Start of Source data
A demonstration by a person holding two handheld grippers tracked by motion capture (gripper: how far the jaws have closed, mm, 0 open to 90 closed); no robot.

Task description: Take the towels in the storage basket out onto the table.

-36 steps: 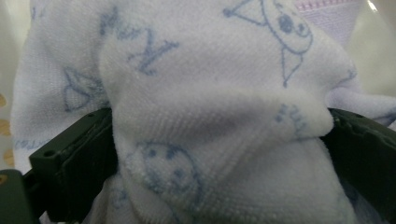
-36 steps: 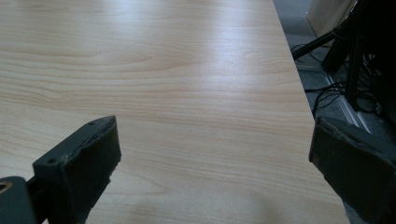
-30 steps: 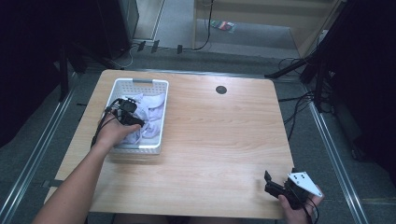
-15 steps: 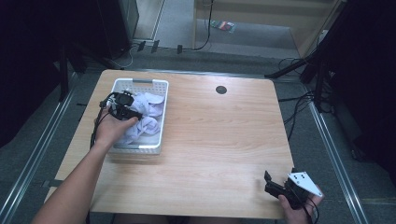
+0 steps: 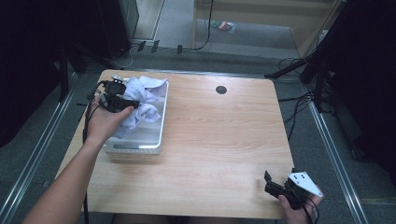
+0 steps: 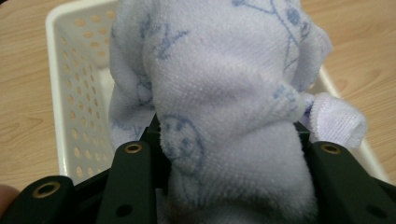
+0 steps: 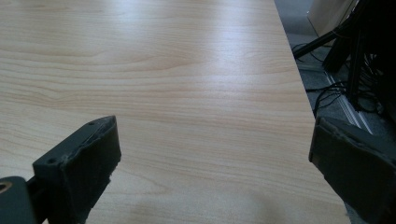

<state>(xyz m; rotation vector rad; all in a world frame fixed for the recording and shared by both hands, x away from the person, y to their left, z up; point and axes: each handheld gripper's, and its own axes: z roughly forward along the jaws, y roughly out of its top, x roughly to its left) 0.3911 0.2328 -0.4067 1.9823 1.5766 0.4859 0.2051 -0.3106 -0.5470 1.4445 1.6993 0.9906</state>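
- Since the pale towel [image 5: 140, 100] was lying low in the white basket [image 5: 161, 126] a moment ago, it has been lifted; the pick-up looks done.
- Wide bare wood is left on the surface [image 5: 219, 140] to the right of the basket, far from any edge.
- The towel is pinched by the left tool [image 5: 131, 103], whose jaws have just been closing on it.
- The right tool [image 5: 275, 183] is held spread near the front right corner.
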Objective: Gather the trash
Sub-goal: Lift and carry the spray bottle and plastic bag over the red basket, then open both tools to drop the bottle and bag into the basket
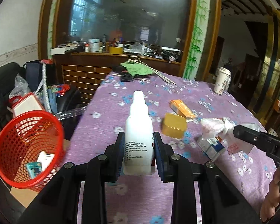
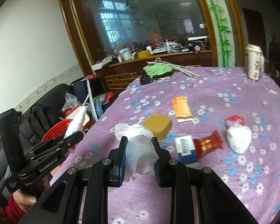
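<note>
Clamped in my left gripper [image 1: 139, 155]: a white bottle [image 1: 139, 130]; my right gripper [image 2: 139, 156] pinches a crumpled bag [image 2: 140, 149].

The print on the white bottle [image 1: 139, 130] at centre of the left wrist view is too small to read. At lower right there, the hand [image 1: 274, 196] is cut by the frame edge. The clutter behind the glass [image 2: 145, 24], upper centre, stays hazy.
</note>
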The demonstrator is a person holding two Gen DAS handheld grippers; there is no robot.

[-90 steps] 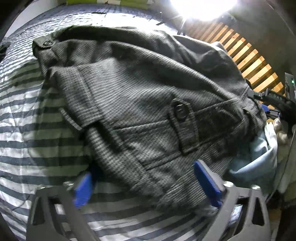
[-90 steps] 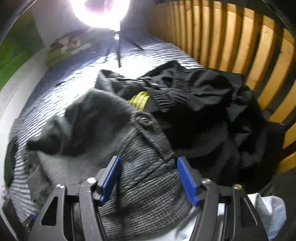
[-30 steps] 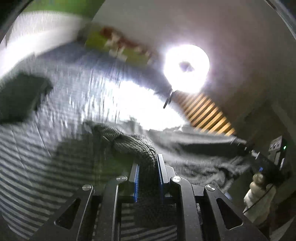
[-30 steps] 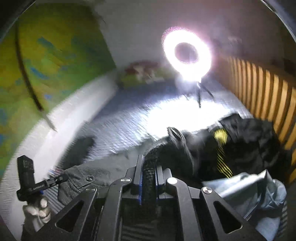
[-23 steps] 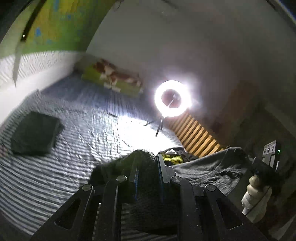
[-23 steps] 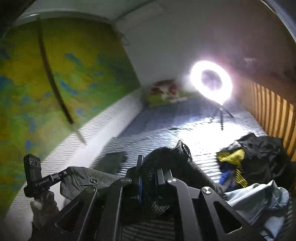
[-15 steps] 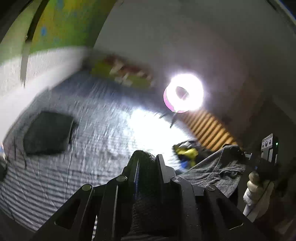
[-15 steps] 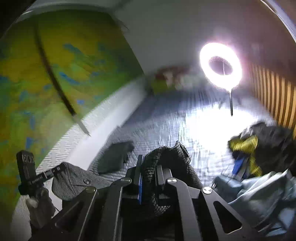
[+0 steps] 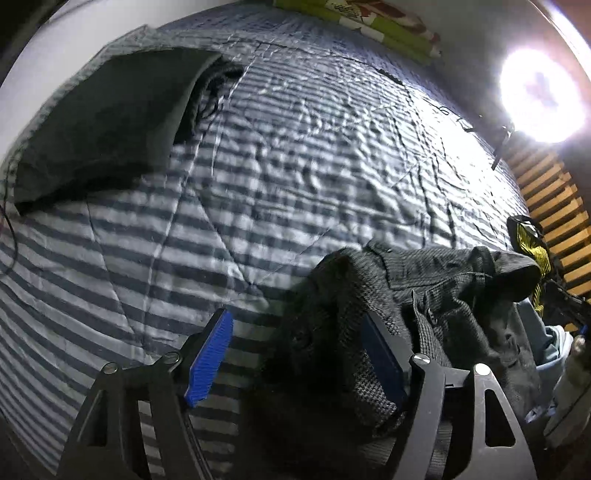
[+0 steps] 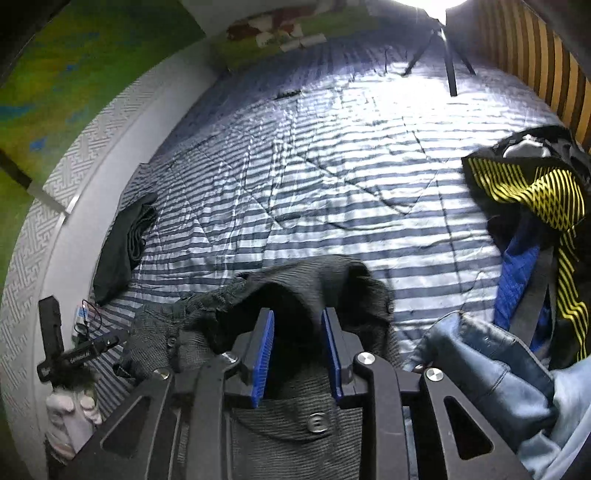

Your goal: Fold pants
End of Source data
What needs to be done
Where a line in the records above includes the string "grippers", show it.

Answer for the task
A demonstration by a person holding two handheld grippers tracked by motion capture (gripper: how far the jaws have closed, mm, 0 open to 90 closed); no robot.
The demonstrator is a person holding two Gen DAS handheld grippers; there is no robot.

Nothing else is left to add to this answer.